| Work required |
What you return must match the listing exactly, with every image removed.

========

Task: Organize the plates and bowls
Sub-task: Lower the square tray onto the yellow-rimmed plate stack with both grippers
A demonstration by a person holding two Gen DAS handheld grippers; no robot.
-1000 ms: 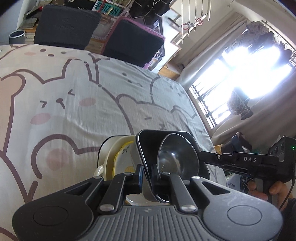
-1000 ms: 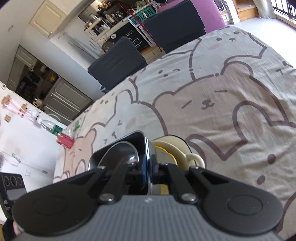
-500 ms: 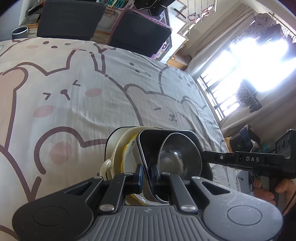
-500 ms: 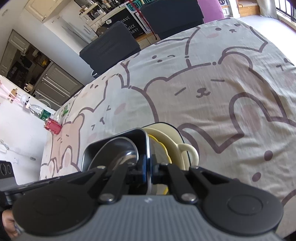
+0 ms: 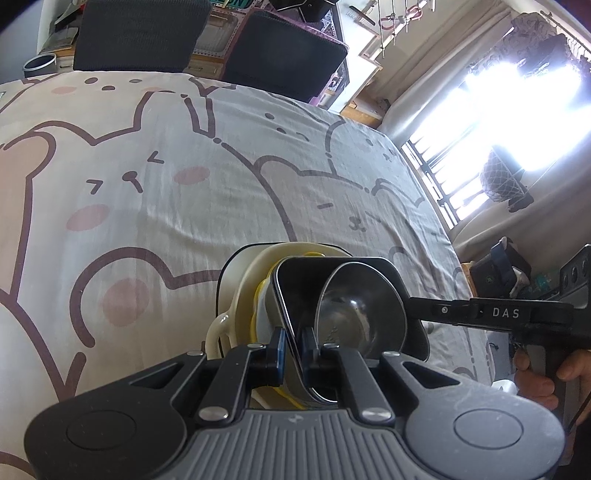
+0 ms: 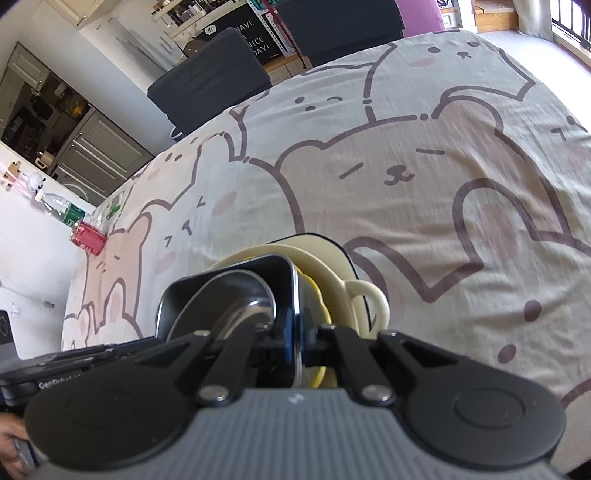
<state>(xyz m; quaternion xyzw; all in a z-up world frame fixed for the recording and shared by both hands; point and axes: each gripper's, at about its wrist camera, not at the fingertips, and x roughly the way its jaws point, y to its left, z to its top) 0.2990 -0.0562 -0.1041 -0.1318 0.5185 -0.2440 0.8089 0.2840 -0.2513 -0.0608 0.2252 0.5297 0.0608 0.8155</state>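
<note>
A stack of dishes hangs between my two grippers above the bear-print tablecloth (image 5: 184, 192). A dark square metal tray (image 5: 295, 280) holds a round steel bowl (image 5: 362, 302). Under it sit a yellow plate (image 5: 258, 295) and a cream dish with a loop handle (image 5: 216, 328). My left gripper (image 5: 291, 347) is shut on the tray's near rim. My right gripper (image 6: 295, 339) is shut on the opposite rim of the tray (image 6: 229, 280), with the cream dish's handle (image 6: 369, 299) beside it. The right gripper's fingers (image 5: 461, 312) reach in from the right in the left wrist view.
Two dark chairs (image 5: 147, 33) stand at the table's far side, and they also show in the right wrist view (image 6: 210, 70). A bright window with curtains (image 5: 498, 110) is to the right. A red box and a bottle (image 6: 86, 236) sit at the table's left edge.
Both grippers have carried the stack of dishes forward over the tablecloth and a little lower. Both grips are unchanged.
</note>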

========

| Written answer |
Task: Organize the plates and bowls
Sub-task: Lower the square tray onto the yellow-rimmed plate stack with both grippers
A demonstration by a person holding two Gen DAS handheld grippers; no robot.
-1000 ms: 
-1000 ms: 
-500 ms: 
-500 ms: 
+0 ms: 
+0 ms: 
<state>(xyz m; quaternion xyzw; all in a z-up world frame fixed for the recording and shared by both hands; point and axes: each gripper's, at about its wrist camera, not at the fingertips, and x roughly the way its jaws point, y to its left, z to its top) 0.2990 -0.0562 -0.1041 -0.1318 0.5185 -0.2440 0.8089 0.2840 -0.2513 -0.0608 0.2252 0.5297 0.0608 0.8155</state>
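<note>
A stack of dishes hangs between my two grippers above the bear-print tablecloth (image 5: 184, 192). A dark square metal tray (image 5: 295, 280) holds a round steel bowl (image 5: 362, 302). Under it sit a yellow plate (image 5: 258, 295) and a cream dish with a loop handle (image 5: 216, 328). My left gripper (image 5: 291, 347) is shut on the tray's near rim. My right gripper (image 6: 295, 339) is shut on the opposite rim of the tray (image 6: 229, 280), with the cream dish's handle (image 6: 369, 299) beside it. The right gripper's fingers (image 5: 461, 312) reach in from the right in the left wrist view.
Two dark chairs (image 5: 147, 33) stand at the table's far side, and they also show in the right wrist view (image 6: 210, 70). A bright window with curtains (image 5: 498, 110) is to the right. A red box and a bottle (image 6: 86, 236) sit at the table's left edge.
Both grippers have carried the stack of dishes forward over the tablecloth and a little lower. Both grips are unchanged.
</note>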

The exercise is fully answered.